他这一声夫人,直接激得裴令疏如过电般打个寒颤。
按理说沈砚卿也没少这么唤她,怎么互通心意后反而让人面红耳赤。
裴令疏强装镇定,若无其事地顺势靠进他怀里,“事先可没说输了有惩罚。”
“那我现在说,”沈砚卿撒娇耍赖的招数用得一流,“想吃你做的杨梅毛巾卷。”
“……”
裴令疏实在是无言以对。
“现在是什么时节了?哪来的杨梅,”她将信将疑道,“你确定?”
沈砚卿的反应无疑是此地无银三百两,他一摸颈侧,裴令疏就知道他在心虚。
他不说,她也就不问,反正这人肯定会憋不住。
谁知沈砚卿真当不曾有过此事,晚间裴令疏哼着小曲准备洗漱时他依然毫无动静。
这倒是让裴令疏有些不习惯,她凑过去将沈砚卿的脸掰向自己,“心情不好吗?”
“哪有,这不是在看书嘛。”他扑闪着眼睛不明所以。
裴令疏捏着他脸颊两侧,认真询问,“你什么都不说,倒是更让我好奇赌约到底是什么了。”

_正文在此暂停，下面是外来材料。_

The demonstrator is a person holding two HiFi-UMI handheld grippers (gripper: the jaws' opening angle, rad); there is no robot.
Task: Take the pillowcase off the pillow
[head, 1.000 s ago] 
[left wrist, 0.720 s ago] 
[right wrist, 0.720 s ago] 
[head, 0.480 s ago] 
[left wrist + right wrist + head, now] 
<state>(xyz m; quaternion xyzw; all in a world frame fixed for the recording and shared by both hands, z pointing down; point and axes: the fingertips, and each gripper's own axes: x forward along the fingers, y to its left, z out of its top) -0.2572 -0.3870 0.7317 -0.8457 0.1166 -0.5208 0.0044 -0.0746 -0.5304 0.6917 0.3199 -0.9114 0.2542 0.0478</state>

沈砚卿不知她竟还在纠结这事,忍俊不禁,“其实本来想问以后能不能盖一床被子,可是又觉得会有些不尊重你。”
裴令疏发誓一定要吃一堑长一智,打破砂锅问到底这种事绝没有下一次。
“快休息吧,他们定亲匆忙,我们少不了得去搭把手。”沈砚卿知道她脸皮薄,插科打诨着带过。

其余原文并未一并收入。